En tant que bras droit de Tony Blair, il a ensuite participé aux négociations de 2005 pour un contrat d'armement de 40 milliards de livres avec l'Arabie saoudite. Il y a travaillé aux côtés de son frère Lord Charles Powell, ancien conseiller de Thatcher, envoyé de Tony Blair en Syrie en 2001, puis consultant pour le fabricant d'armes BAE Systems.

Des personnalités proches du futur président américain Donald Trump ont menacé de réagir brutalement aux mandats d’arrêt de la CPI. Le think tank Heritage Foundation, créateur du Projet 2025 , a prévenu que cela allait « barder ferme pour tout dirigeant international qui croirait à ces conneries».

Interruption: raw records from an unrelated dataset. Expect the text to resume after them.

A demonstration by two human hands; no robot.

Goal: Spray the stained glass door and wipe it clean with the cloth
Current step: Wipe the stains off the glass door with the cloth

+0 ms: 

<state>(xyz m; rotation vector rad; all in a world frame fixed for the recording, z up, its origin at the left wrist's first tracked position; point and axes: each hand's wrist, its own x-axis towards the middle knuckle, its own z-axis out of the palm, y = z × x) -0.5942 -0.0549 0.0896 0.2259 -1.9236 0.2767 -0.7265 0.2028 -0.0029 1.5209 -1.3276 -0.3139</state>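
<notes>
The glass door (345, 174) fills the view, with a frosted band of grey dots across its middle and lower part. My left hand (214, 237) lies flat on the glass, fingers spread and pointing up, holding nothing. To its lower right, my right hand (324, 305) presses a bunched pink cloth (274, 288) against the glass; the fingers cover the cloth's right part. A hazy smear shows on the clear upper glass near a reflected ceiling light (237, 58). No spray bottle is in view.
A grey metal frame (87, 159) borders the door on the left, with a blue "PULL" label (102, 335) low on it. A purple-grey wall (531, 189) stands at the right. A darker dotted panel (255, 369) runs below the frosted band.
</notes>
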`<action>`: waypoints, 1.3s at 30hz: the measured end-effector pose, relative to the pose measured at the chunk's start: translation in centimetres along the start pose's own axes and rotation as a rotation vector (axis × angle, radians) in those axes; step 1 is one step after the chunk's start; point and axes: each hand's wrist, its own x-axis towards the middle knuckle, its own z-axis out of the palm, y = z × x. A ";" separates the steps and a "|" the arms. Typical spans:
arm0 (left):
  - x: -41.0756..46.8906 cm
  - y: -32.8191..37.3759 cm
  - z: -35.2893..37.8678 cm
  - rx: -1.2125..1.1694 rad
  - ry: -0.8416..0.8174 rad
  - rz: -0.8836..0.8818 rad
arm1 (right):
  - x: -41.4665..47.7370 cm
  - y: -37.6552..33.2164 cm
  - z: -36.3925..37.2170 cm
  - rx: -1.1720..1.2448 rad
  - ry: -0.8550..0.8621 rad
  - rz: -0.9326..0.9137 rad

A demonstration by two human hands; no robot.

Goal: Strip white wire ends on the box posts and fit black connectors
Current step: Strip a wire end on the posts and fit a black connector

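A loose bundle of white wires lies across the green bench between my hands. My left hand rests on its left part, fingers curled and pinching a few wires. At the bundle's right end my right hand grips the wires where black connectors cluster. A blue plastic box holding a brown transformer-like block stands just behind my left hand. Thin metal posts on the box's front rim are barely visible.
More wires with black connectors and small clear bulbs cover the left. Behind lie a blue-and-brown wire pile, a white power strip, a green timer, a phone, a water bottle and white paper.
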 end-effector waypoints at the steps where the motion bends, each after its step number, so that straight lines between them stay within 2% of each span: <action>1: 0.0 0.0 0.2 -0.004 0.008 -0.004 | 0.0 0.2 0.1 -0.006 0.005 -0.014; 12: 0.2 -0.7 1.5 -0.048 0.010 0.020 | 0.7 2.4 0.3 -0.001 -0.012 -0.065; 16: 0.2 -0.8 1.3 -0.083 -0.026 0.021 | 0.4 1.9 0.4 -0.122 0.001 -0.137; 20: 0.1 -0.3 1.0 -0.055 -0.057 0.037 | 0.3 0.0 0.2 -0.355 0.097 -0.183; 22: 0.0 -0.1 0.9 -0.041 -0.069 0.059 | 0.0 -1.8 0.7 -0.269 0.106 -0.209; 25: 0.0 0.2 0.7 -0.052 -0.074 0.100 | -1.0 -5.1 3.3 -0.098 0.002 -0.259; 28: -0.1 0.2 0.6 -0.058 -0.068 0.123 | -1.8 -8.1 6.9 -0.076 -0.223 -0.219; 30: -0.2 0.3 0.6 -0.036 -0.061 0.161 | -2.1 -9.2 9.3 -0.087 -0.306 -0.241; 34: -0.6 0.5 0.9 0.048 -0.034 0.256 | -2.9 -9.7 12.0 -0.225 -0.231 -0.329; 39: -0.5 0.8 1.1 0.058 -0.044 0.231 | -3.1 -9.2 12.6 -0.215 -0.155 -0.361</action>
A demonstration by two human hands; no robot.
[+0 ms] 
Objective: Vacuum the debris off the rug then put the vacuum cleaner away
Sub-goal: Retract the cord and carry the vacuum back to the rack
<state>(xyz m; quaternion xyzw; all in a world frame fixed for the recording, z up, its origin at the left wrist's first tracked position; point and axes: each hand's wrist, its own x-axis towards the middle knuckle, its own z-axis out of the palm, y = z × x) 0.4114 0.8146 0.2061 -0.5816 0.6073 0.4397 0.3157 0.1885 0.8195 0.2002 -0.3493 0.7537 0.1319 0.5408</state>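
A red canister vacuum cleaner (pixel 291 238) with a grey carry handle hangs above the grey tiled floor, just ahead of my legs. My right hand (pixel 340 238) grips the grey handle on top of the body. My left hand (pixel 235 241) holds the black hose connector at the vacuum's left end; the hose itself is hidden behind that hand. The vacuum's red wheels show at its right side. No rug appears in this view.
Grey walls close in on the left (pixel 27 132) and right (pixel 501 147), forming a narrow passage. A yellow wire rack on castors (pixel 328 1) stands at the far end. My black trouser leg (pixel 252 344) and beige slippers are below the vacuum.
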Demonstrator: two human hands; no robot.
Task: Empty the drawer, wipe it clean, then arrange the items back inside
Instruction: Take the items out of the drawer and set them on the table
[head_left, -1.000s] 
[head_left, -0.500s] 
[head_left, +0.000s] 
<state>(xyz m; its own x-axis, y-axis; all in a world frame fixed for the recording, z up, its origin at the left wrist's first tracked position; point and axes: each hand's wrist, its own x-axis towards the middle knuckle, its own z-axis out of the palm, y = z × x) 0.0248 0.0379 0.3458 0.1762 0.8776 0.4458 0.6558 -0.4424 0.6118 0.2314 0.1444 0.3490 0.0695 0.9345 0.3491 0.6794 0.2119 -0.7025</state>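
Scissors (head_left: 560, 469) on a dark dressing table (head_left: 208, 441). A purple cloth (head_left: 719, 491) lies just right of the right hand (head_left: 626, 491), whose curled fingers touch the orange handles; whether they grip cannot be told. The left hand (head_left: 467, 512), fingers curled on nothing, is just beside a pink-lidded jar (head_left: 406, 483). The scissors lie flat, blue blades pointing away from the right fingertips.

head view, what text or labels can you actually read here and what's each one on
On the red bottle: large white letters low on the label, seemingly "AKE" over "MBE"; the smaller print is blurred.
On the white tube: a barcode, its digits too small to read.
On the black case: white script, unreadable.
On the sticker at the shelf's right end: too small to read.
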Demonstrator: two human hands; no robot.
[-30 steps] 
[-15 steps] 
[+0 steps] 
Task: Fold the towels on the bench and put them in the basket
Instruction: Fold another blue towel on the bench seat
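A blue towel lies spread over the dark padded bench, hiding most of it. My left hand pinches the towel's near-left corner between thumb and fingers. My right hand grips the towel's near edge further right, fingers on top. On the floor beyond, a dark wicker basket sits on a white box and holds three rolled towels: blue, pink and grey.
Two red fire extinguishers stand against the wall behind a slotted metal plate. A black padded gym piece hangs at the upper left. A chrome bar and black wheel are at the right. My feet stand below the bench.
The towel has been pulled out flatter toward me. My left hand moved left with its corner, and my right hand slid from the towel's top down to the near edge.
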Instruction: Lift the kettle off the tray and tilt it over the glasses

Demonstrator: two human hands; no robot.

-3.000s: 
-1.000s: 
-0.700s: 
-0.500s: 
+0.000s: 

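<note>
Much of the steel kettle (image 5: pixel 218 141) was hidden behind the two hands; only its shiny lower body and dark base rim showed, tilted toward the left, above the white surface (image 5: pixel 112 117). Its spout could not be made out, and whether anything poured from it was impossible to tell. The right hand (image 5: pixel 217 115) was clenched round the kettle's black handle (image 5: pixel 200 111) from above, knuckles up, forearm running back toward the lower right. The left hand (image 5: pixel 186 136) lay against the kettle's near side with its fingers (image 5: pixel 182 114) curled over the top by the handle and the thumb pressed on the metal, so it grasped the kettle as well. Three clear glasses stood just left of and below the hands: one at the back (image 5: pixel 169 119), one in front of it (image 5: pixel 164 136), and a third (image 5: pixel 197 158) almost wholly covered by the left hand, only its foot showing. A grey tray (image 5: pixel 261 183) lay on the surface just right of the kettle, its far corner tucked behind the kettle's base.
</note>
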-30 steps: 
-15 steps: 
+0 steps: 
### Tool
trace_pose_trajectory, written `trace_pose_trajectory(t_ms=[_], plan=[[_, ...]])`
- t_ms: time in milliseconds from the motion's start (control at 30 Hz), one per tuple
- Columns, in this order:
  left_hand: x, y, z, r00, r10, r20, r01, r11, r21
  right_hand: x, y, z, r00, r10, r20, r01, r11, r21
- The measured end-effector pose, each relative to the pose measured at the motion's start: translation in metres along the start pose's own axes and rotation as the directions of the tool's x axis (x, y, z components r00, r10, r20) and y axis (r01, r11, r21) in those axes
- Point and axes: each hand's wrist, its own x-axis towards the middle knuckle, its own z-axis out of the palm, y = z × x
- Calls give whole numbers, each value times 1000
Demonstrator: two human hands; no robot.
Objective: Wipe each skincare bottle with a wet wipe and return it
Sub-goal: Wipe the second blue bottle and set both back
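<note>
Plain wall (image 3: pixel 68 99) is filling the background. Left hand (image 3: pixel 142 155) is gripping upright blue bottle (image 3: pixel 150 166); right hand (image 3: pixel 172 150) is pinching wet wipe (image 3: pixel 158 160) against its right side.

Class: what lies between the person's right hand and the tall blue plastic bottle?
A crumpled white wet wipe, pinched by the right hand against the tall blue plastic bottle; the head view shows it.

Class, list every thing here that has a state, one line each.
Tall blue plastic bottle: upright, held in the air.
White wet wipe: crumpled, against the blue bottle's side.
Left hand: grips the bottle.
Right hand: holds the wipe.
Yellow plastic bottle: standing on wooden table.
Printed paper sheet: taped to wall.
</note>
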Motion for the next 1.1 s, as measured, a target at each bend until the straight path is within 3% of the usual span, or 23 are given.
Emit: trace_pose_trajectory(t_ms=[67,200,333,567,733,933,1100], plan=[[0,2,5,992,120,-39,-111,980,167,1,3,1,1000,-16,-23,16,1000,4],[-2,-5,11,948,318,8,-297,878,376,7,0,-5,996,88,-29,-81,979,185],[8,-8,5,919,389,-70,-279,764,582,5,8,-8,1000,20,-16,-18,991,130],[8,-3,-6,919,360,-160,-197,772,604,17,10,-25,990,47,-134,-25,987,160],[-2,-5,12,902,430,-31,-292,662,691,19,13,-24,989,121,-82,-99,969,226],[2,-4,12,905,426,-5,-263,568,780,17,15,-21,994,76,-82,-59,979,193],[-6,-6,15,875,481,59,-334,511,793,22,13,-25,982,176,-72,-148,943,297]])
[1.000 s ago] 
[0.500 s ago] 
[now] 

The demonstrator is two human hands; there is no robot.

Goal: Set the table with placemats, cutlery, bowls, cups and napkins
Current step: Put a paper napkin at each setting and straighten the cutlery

Starmer est en parfaite adéquation avec les intérêts de l’impérialisme britannique comme partenaire subalterne fiable de l’impérialisme américain. En tant que procureur public (2008-2013), il s’est rendu à quatre reprises à Washington pour assurer la coordination dans la persécution menée pendant 14 ans à Londres contre le fondateur de WikiLeaks, Julian Assange. Il a joué un rôle clé pour assurer le maintien en détention d’Assange pendant cette période. Sa réponse aux mandats d’arrêts de la CPI montre qu’il reste un homme de confiance pour Washington au moment où Trump se prépare à prendre ses fonctions.